• **EXERCISE AIM**
From the listing below, pull out all lines with "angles" in them.

• **DATA TO EXAMINE**
---------------
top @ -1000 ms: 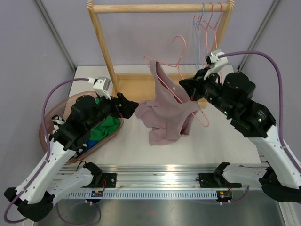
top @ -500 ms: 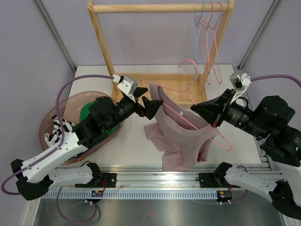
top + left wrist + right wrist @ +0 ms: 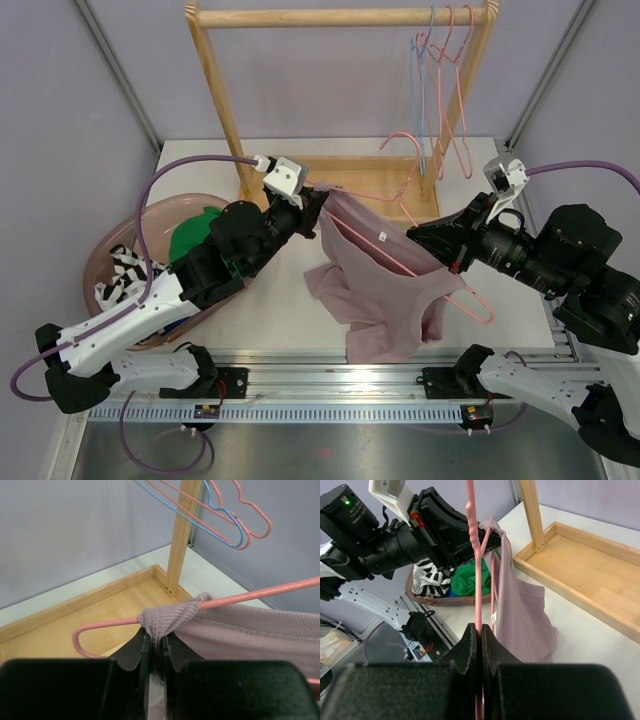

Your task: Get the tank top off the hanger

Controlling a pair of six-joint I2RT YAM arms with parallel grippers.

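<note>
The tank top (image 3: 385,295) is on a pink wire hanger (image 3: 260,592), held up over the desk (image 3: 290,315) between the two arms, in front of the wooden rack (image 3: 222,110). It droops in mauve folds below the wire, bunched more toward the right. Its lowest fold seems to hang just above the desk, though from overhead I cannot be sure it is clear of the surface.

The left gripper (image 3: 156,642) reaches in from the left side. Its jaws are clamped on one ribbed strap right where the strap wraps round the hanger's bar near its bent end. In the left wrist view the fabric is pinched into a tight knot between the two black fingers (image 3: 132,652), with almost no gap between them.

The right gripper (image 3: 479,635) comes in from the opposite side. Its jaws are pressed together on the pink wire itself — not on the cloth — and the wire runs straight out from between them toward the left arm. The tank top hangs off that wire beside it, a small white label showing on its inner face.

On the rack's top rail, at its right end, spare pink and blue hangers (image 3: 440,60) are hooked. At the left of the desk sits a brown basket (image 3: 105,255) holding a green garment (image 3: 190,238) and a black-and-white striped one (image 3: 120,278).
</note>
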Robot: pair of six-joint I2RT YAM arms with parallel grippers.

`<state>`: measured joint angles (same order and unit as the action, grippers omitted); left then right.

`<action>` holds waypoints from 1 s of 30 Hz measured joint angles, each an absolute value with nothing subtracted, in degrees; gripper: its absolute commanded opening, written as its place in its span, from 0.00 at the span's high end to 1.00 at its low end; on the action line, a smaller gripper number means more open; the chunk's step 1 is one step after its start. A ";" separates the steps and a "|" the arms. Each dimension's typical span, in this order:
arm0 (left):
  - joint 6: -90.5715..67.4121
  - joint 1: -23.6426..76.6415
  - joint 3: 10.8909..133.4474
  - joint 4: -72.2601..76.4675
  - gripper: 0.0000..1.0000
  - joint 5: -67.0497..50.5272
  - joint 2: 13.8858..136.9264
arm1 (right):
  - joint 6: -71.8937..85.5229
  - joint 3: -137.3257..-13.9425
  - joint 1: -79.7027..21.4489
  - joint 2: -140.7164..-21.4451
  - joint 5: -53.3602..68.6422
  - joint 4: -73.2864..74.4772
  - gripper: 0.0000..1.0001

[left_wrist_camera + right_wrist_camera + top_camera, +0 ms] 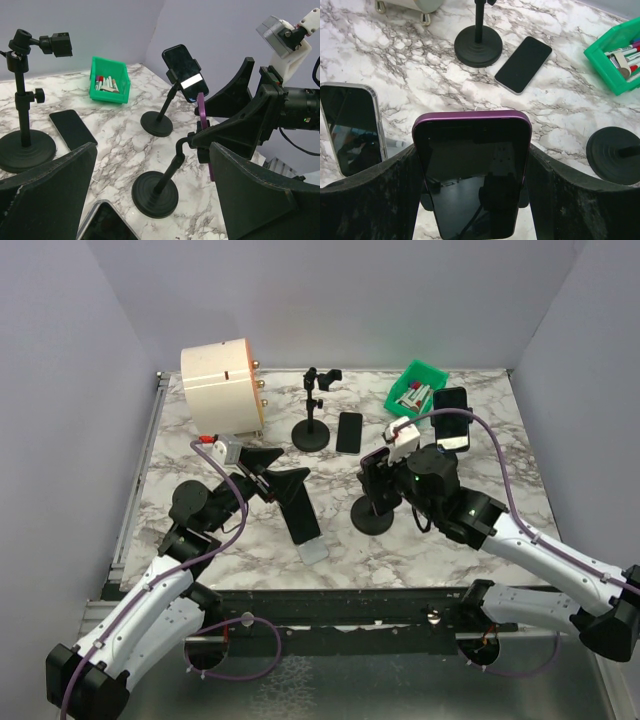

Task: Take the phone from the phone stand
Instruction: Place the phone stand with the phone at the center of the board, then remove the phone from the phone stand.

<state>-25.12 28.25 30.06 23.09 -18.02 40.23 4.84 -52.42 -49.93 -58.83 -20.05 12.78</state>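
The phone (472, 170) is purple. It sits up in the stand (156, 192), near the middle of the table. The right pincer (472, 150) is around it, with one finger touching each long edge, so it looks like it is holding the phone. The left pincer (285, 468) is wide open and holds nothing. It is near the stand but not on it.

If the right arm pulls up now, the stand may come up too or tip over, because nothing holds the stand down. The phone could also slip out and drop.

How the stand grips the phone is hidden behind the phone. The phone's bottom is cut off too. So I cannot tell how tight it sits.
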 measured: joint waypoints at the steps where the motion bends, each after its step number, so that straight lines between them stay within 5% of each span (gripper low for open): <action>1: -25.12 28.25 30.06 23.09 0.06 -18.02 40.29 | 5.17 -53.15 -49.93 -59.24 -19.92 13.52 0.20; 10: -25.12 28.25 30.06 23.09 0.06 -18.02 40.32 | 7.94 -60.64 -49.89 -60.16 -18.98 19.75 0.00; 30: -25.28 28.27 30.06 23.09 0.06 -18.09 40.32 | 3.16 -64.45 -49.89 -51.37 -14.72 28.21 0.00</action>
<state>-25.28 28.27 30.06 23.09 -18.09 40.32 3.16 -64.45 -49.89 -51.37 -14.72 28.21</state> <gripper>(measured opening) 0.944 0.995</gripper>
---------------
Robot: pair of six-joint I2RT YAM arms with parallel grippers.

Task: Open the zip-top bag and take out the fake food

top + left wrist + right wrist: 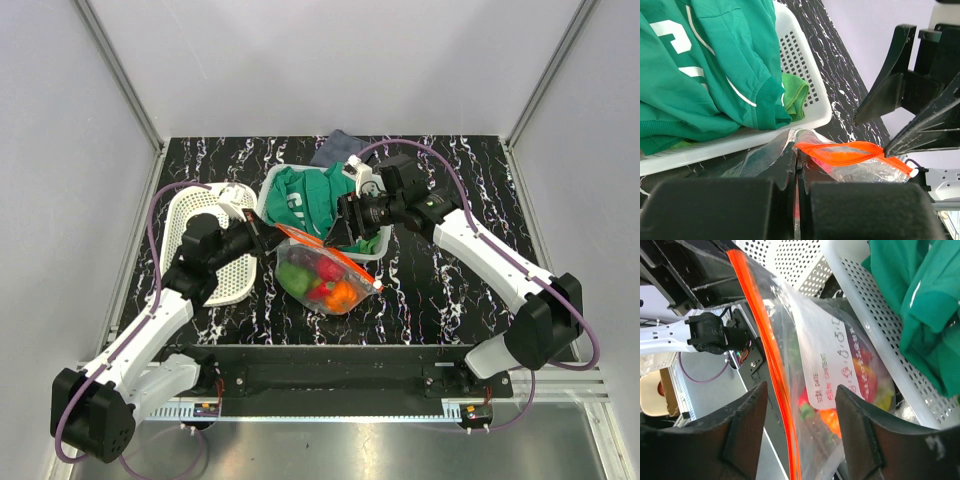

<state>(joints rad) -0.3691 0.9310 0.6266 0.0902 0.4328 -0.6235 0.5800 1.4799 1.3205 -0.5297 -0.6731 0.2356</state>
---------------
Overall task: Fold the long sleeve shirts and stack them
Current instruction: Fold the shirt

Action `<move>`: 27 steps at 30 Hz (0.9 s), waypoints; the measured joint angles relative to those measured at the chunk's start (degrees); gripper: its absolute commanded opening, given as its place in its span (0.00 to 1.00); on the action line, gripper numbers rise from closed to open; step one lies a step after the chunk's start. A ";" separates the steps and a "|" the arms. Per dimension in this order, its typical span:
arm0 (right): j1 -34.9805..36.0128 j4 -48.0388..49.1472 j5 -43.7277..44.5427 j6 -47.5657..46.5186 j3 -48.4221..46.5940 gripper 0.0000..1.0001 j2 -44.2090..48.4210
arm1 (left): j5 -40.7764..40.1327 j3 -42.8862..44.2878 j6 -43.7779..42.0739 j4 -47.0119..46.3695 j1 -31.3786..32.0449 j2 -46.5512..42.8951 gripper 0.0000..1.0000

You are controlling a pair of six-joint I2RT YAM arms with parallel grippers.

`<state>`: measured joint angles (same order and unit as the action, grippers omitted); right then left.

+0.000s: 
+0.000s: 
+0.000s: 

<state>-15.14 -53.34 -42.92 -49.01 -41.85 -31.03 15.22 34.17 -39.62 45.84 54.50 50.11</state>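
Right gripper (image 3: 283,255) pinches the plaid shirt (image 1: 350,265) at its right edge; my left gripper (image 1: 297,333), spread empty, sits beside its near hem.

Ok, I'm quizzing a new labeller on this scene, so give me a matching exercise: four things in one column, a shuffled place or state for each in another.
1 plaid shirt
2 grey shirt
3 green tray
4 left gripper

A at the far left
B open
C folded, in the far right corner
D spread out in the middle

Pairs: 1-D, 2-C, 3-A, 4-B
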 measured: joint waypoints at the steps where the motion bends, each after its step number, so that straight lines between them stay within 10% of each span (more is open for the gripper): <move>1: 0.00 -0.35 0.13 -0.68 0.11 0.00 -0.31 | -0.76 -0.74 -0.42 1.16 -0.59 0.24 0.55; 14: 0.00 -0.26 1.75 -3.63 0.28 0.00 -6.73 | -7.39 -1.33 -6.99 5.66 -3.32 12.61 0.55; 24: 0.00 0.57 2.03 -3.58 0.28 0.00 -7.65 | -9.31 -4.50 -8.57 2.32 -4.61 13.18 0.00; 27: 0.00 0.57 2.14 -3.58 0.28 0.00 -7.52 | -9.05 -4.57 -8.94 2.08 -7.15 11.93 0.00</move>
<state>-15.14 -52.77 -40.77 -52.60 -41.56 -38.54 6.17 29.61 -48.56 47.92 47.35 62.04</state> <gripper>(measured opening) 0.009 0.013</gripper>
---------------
• **EXERCISE RESPONSE**
`<state>`: measured joint angles (same order and unit as the action, grippers omitted); left then right.
`<action>` holds waypoints from 1 s of 30 Hz measured joint angles, each an absolute value with nothing subtracted, in degrees; gripper: its absolute commanded opening, written as its place in its span, from 0.00 at the span's high end to 1.00 at its low end; on the action line, a smaller gripper number means more open; the chunk's step 1 is one step after its start. A ";" separates the steps and a "|" the arms. Each dimension's typical span, in this order:
Action `<move>`: 27 steps at 30 Hz (0.9 s), waypoints; the measured joint angles relative to those measured at the chunk's start (degrees); gripper: its absolute commanded opening, given as its place in its span (0.00 to 1.00); on the action line, gripper numbers rise from closed to open; step one lies a step after the chunk's start. A ";" separates the steps and a "|" the arms. Per dimension in this order, its typical span:
`<state>`: measured joint angles (same order and unit as the action, grippers omitted); right then left.

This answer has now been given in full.